Le Canada ne représente que 2 % du marché mondial des médicaments.

La matière première

Malgré toutes les bonnes intentions, le principal obstacle reste la matière première pour fabriquer les médicaments. « Nous, on est les GM de ce monde. Mais il faut acheter toutes les pièces : les ingrédients actifs, les excipients, mais aussi certaines composantes d’emballage », illustre Stéphane Lévesque, directeur général du Groupement provincial de l’industrie du médicament (GPIM), qui représente une quinzaine d’entreprises de l’industrie pharmaceutique du Québec.

Stéphane Lévesque souligne qu’il y a moins d’industries pharmaceutiques dans la province qu’avant. Moins de médicaments y sont donc fabriqués.
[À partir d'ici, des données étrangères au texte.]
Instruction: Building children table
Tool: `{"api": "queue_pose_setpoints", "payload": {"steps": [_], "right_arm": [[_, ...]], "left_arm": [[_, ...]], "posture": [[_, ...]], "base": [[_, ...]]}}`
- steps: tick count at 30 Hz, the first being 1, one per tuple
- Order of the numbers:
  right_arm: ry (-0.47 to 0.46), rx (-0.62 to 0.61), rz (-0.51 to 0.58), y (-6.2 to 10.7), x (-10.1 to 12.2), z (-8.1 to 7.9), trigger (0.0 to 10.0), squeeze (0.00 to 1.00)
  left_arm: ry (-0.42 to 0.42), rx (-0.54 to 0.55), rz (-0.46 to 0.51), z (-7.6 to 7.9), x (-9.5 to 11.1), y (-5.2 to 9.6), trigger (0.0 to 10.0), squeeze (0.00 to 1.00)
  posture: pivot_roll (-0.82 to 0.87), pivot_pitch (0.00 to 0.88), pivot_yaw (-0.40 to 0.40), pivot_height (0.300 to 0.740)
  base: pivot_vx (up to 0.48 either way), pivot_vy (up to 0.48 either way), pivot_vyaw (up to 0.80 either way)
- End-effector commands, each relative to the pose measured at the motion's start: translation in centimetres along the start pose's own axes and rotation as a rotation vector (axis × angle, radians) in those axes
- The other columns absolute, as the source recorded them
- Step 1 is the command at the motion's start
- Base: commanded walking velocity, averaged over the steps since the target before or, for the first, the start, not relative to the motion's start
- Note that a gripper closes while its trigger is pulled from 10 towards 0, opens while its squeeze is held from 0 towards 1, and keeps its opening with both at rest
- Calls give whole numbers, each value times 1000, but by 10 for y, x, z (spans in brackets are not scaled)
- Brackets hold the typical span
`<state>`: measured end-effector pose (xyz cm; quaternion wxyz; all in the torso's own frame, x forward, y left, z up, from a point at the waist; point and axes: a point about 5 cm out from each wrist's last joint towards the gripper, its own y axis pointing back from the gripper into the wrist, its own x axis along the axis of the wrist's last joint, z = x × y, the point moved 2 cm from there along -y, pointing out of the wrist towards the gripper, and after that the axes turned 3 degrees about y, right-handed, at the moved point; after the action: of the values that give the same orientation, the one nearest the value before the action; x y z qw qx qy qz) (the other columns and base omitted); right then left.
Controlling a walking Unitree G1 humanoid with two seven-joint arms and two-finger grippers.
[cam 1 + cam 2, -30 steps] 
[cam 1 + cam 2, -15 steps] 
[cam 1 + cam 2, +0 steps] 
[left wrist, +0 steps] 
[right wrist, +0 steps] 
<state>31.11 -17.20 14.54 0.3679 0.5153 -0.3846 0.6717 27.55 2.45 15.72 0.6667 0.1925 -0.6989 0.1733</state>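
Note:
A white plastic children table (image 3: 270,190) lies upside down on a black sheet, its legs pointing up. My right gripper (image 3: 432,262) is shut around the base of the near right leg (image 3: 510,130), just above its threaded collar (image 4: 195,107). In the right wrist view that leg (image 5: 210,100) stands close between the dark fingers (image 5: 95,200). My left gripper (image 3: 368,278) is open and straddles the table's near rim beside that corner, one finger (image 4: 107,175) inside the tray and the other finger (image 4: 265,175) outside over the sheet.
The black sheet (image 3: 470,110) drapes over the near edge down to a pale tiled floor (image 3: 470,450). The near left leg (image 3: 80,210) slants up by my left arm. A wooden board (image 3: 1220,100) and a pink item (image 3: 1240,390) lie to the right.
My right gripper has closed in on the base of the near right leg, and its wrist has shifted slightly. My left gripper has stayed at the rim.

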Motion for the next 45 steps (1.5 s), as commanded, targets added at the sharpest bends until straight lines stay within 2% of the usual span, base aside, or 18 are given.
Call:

Donc de plus en plus, on importe le produit fini ici, il n’est parfois même plus assemblé ici, il est fait en Inde et en Chine.

Stéphane Lévesque, directeur général du Groupement provincial de l’industrie du médicament

Avec ses procédés chimiques qui émettent de fortes émanations et les risques d’explosions, peu de Québécois accepteraient d’avoir comme voisin une usine de fabrication de matière première.

« Pour fabriquer ces matières-là, ça prend souvent des solvants, qui sont souvent très néfastes à l’environnement, explique Stéphane Lévesque. Alors au Québec sur ce point, on est plus frileux. »

« Pour pouvoir protéger et contrôler ces émanations-là avec nos normes environnementales, ça veut dire des coûts beaucoup plus élevés. Donc un coût au kilo plus élevé », ajoute Jean-Guy Goulet, chef de l’exploitation chez Pharmascience.

De son côté, Sandoz, qui fabrique des médicaments injectables à son usine de Boucherville, rappelle qu’il n’y a aucun pays qui est autosuffisant pour la fabrication de ses médicaments.

« Avec 13 000 sortes de médicaments au Québec, ce serait un défi technologique et logistique important », explique Christian Ouellet, directeur des affaires gouvernementales.

Dresser une liste

Les spécialistes que La Presse a consultés sont d’avis qu’une liste officielle des médicaments essentiels devrait être élaborée. Or, personne n’aurait pu prévoir que la chloroquine serait un jour si recherchée.

« Quand il y a eu le H1N1, les Belges couraient après le vaccin. Nous, on l’avait, parce qu’il était fabriqué ici. Par contre, on avait des contrats garantis du gouvernement tous les ans », relate Bertrand Bolduc, président de l’Ordre des pharmaciens du Québec.

« Chaque crise fait qu’on est dépendants d’un médicament. Maintenant, est-ce qu’on devrait être autosuffisants pour tout ? Ça n’a aucun sens. Est-ce qu’on a certains atouts ? Oui. Mais on ne peut pas prévoir quelle sera la prochaine crise », conclut-il.